• EXERCISE DETAILS:
Everything from the line with "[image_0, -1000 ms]" to the line with "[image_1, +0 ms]" in the listing below, both lines included, needs to be copied exactly, apart from the pictures.

### DATA SHOWN

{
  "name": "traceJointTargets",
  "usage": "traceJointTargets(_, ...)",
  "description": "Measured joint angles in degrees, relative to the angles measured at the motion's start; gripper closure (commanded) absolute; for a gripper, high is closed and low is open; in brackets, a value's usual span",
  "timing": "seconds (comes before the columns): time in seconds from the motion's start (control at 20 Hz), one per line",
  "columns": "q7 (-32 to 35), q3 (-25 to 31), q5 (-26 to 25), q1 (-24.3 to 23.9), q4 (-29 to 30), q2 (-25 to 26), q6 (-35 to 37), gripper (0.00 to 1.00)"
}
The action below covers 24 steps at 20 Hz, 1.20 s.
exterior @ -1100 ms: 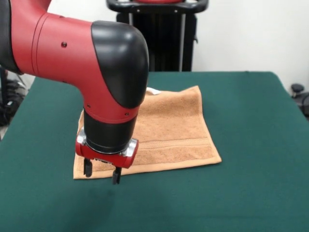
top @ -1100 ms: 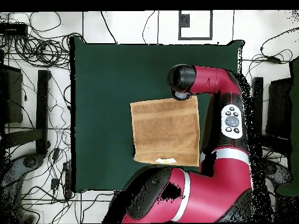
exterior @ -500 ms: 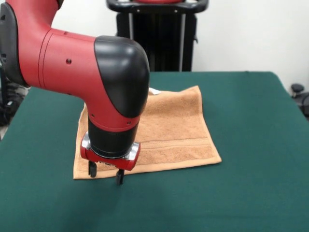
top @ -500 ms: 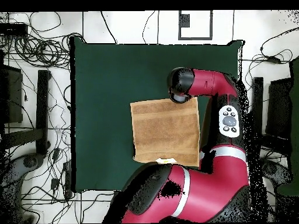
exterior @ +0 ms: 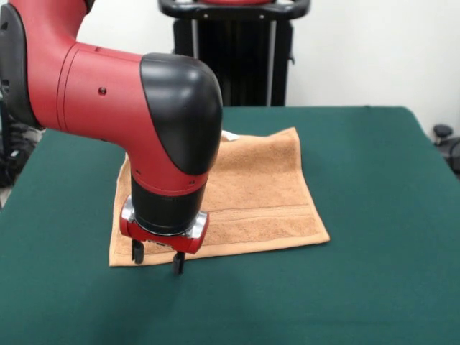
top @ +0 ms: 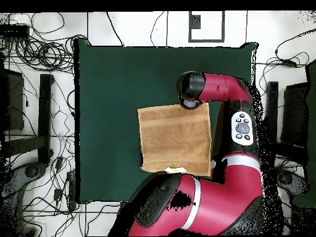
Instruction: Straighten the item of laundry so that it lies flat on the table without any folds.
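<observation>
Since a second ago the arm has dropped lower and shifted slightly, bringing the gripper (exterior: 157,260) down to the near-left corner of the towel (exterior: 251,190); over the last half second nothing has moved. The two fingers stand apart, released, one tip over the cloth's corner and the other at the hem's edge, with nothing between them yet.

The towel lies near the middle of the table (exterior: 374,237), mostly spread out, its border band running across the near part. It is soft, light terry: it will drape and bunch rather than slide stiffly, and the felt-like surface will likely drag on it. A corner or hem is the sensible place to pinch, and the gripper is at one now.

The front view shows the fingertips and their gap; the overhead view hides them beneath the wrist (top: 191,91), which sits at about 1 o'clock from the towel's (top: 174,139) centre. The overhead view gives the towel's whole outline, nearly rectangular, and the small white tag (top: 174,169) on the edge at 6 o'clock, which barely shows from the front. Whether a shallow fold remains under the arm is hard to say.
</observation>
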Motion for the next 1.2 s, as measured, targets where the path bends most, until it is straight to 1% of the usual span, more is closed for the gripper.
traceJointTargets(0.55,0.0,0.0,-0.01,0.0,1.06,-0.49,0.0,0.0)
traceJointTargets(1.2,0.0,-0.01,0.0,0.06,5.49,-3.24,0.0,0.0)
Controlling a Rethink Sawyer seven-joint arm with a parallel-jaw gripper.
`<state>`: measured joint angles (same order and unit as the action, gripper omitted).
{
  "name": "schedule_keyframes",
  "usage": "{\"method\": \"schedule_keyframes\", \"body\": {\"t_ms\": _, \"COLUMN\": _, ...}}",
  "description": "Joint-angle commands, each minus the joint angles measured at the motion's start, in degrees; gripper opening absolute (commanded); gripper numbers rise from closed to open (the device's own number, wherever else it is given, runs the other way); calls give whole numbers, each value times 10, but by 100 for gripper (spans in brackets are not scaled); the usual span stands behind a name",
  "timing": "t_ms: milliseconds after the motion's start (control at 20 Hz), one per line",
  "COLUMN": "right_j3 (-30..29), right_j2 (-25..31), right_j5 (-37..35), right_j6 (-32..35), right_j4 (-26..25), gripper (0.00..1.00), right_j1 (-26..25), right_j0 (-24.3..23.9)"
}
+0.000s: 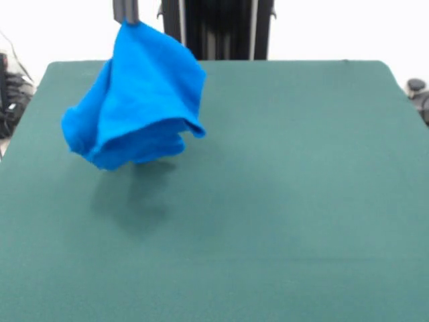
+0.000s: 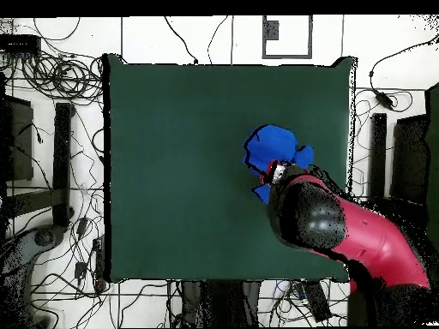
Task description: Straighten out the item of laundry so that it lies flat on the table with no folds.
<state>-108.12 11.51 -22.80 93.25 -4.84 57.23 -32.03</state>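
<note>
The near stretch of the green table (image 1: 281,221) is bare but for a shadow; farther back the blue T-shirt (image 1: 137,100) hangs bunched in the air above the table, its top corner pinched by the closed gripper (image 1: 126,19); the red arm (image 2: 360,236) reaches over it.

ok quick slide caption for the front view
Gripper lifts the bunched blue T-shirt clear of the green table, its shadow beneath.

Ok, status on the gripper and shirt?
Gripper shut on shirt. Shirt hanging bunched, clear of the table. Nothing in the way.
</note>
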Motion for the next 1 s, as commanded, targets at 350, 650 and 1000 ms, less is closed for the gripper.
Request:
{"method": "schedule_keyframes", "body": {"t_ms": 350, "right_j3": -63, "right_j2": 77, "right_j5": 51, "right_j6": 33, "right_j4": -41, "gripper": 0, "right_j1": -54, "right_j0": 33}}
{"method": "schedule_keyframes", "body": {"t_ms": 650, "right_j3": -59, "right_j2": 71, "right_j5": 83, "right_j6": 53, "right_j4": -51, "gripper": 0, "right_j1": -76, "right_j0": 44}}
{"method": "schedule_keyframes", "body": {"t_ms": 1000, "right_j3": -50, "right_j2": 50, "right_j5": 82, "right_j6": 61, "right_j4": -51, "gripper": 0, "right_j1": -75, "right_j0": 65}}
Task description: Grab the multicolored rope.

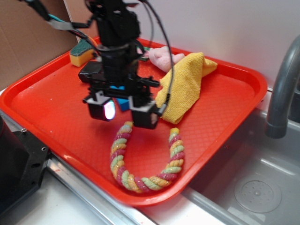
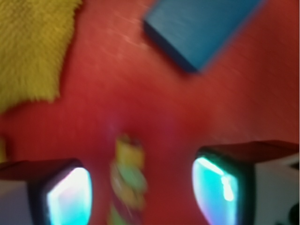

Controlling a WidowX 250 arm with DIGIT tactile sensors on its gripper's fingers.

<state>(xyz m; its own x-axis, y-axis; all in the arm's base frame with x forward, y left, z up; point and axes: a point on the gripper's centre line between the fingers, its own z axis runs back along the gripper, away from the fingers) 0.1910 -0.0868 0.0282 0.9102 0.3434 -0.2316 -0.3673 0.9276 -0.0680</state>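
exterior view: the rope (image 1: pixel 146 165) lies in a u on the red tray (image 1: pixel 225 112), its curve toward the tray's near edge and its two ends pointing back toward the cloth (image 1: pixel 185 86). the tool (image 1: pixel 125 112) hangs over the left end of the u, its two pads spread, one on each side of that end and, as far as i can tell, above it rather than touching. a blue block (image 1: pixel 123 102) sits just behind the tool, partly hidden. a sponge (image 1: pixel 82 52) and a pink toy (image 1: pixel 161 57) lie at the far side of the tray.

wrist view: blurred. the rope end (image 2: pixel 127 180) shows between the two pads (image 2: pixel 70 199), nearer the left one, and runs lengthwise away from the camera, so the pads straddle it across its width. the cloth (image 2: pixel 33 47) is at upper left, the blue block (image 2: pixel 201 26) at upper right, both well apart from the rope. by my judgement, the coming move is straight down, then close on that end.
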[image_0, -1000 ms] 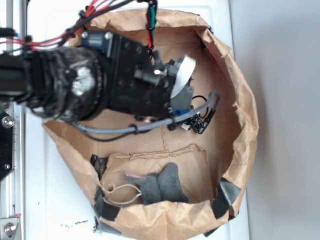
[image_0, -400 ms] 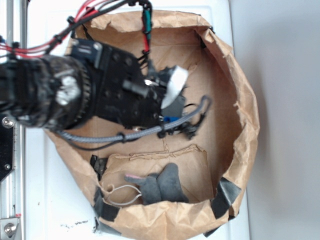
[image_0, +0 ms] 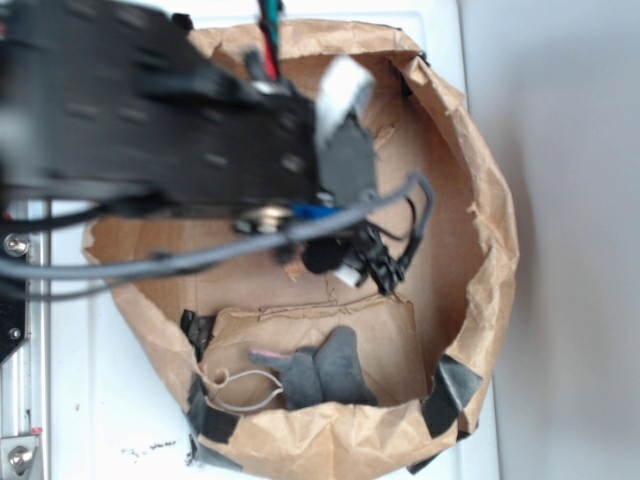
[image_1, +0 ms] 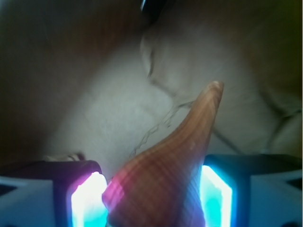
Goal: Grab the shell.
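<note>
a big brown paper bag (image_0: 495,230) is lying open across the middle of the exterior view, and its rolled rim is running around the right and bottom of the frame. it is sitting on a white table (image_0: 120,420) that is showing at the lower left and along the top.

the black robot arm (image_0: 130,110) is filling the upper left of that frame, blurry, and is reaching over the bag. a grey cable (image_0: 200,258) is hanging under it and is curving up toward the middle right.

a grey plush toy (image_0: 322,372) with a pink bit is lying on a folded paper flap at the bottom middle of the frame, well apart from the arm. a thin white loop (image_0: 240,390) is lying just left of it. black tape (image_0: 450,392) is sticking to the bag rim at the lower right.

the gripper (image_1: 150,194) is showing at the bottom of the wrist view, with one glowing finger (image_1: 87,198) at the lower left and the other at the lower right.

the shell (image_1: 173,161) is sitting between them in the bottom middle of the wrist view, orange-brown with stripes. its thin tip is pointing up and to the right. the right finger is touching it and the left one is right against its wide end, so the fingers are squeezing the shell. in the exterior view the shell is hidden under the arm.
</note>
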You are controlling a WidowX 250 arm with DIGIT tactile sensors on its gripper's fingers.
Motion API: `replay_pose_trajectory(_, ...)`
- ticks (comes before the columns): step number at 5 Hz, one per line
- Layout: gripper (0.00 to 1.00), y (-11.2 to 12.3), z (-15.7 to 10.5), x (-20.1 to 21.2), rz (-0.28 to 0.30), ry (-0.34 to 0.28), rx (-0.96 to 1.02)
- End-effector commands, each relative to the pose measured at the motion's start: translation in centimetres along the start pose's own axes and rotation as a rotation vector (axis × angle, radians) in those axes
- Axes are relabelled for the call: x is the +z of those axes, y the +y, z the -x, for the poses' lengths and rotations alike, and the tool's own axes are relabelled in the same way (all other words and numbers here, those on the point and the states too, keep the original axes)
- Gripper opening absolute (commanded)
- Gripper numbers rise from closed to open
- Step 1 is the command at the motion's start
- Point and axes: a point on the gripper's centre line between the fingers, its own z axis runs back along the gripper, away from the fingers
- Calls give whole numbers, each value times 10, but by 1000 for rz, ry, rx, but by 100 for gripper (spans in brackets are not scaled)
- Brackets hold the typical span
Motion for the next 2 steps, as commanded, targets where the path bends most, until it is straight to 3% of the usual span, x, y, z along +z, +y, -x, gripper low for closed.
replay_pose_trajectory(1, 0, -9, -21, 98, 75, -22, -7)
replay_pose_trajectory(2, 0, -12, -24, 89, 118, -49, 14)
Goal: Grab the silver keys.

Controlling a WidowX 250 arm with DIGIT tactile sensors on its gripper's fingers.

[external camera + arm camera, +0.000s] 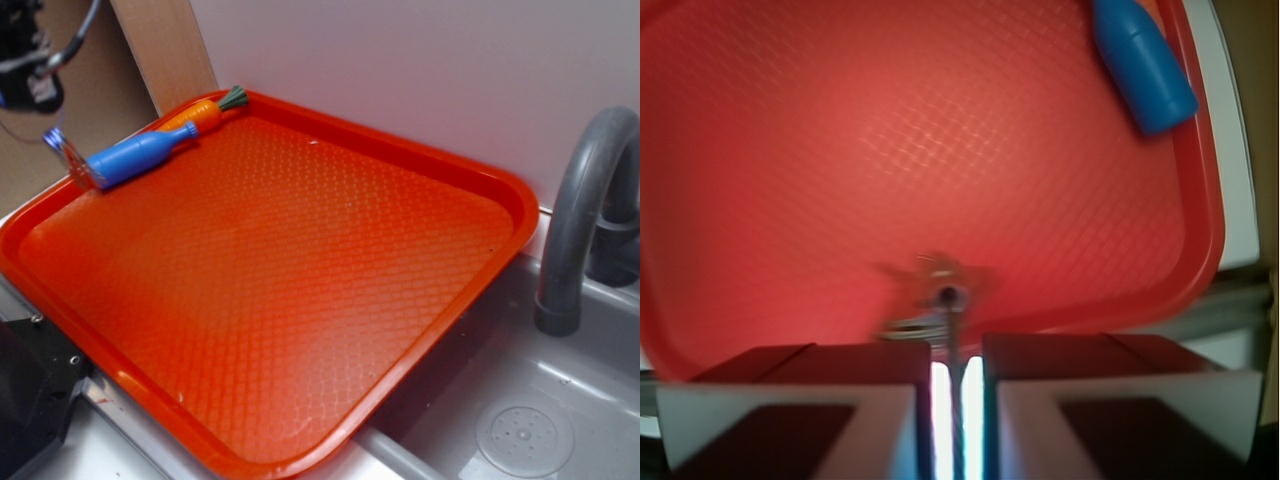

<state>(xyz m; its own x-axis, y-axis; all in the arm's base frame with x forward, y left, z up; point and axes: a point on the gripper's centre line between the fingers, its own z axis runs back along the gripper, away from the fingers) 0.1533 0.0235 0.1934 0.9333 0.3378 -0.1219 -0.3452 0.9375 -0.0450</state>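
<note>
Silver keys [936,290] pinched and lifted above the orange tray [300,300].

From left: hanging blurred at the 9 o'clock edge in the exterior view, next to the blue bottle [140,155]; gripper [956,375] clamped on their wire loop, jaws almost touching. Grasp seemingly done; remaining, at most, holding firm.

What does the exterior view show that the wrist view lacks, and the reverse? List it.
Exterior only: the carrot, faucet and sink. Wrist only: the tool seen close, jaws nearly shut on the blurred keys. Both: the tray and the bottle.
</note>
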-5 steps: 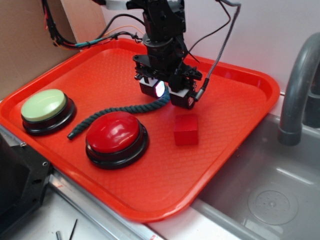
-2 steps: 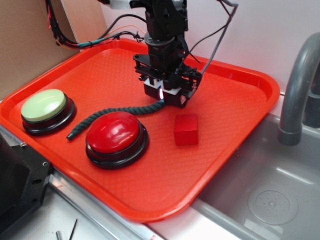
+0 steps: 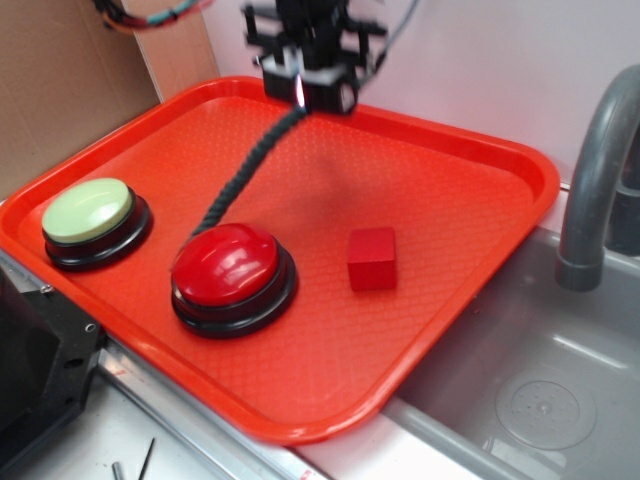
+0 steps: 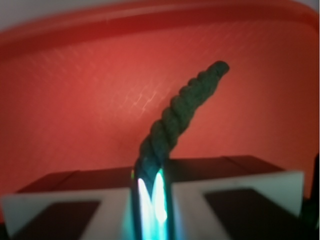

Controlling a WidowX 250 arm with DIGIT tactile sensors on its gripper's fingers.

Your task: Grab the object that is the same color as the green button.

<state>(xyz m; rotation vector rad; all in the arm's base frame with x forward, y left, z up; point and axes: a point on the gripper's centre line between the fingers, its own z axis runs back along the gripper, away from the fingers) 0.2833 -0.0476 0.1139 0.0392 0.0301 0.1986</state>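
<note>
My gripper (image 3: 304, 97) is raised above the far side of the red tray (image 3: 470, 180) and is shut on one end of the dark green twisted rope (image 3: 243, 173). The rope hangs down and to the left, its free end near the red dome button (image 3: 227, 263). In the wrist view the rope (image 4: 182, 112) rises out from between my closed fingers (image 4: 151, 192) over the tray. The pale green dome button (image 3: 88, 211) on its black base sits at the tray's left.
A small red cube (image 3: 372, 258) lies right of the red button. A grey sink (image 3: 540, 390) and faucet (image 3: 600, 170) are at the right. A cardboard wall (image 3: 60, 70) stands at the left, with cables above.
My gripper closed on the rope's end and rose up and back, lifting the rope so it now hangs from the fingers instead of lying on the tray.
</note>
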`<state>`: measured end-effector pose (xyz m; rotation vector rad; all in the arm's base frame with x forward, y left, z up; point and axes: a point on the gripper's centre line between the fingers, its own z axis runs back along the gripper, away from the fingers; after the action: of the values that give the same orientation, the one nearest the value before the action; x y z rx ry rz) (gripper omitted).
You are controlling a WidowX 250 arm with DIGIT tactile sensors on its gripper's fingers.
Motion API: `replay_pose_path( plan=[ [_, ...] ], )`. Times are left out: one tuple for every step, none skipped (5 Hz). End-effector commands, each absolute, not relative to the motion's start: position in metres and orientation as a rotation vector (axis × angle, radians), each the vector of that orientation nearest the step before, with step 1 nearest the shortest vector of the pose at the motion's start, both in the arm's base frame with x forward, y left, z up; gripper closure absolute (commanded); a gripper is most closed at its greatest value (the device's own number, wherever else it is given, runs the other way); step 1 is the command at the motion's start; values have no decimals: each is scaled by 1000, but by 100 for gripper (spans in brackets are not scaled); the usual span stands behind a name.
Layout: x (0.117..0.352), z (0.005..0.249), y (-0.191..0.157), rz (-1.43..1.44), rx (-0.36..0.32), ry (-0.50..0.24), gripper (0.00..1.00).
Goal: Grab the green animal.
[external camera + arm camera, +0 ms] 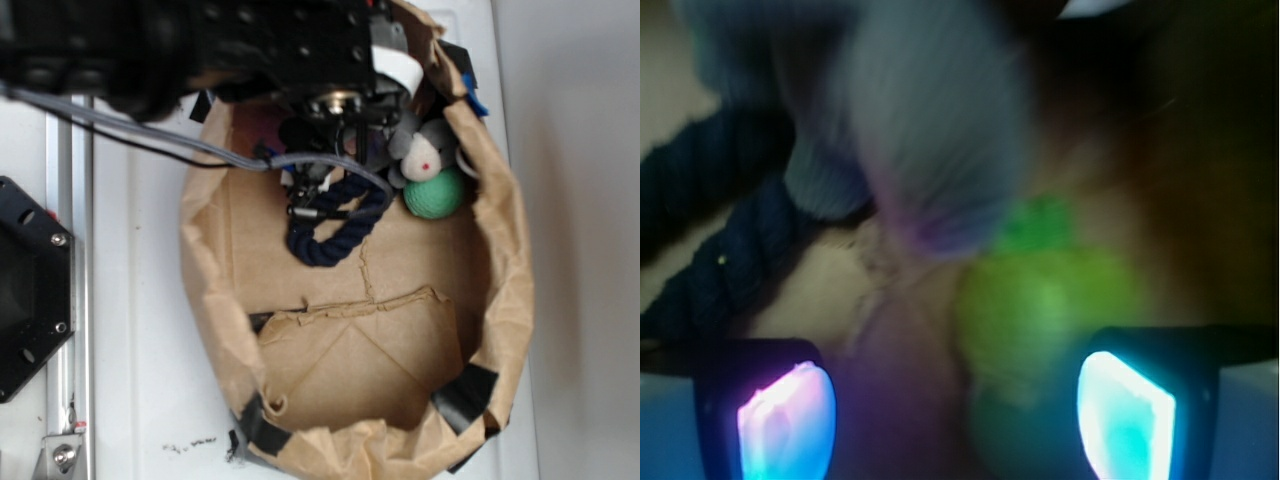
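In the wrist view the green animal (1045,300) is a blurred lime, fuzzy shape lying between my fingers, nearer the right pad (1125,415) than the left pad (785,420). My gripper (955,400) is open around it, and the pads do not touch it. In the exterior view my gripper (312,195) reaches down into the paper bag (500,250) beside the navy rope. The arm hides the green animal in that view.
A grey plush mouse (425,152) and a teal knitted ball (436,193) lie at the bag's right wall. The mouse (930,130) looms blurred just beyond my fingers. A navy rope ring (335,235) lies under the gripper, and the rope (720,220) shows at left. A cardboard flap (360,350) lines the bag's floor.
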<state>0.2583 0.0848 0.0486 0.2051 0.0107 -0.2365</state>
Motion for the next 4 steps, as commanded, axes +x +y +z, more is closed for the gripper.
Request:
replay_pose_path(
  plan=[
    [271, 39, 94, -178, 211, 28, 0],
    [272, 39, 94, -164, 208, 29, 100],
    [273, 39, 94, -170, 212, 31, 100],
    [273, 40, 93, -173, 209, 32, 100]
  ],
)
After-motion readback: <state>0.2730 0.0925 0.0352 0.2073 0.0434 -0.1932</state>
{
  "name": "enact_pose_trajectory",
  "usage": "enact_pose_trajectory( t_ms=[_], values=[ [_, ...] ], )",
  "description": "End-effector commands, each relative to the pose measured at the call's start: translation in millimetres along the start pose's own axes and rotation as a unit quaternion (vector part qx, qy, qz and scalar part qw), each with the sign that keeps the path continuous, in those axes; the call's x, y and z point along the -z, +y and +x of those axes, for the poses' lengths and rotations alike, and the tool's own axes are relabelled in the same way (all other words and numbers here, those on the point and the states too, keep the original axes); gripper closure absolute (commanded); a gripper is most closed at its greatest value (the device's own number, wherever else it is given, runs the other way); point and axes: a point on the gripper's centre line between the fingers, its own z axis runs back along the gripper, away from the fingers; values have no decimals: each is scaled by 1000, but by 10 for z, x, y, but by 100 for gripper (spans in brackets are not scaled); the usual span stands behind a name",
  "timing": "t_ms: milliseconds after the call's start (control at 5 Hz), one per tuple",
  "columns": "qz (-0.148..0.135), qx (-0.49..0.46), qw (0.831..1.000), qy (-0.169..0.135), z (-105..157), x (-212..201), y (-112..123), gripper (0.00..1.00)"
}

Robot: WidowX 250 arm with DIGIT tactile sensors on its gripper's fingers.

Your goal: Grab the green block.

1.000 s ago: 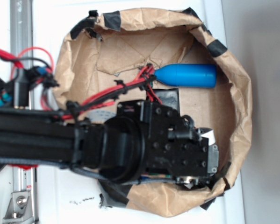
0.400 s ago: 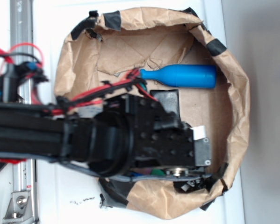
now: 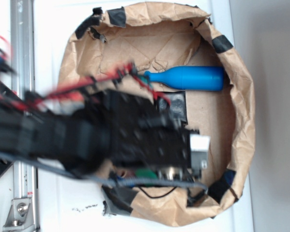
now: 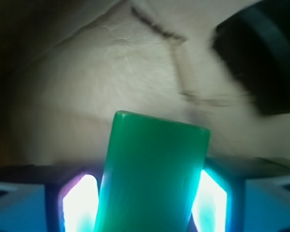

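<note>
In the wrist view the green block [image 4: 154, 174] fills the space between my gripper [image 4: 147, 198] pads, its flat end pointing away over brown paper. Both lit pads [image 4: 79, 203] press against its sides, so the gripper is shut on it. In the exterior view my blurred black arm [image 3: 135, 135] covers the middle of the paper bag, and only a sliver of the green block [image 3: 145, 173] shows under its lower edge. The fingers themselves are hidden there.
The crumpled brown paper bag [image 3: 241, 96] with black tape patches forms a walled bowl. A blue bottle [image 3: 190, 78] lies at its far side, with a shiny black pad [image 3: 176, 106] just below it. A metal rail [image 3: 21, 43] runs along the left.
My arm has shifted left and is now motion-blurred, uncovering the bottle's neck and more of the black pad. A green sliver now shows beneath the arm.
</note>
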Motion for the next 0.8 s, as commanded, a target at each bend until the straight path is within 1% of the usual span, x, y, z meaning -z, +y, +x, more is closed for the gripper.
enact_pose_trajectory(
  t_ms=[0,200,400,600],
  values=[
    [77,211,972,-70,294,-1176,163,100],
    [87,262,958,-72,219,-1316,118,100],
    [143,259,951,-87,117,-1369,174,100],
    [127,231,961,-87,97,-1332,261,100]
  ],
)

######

• RESPONSE:
[image_0, -1000 ms] 
[image_0, -400 ms] 
[image_0, +0 ms] 
[image_1, +0 ms] 

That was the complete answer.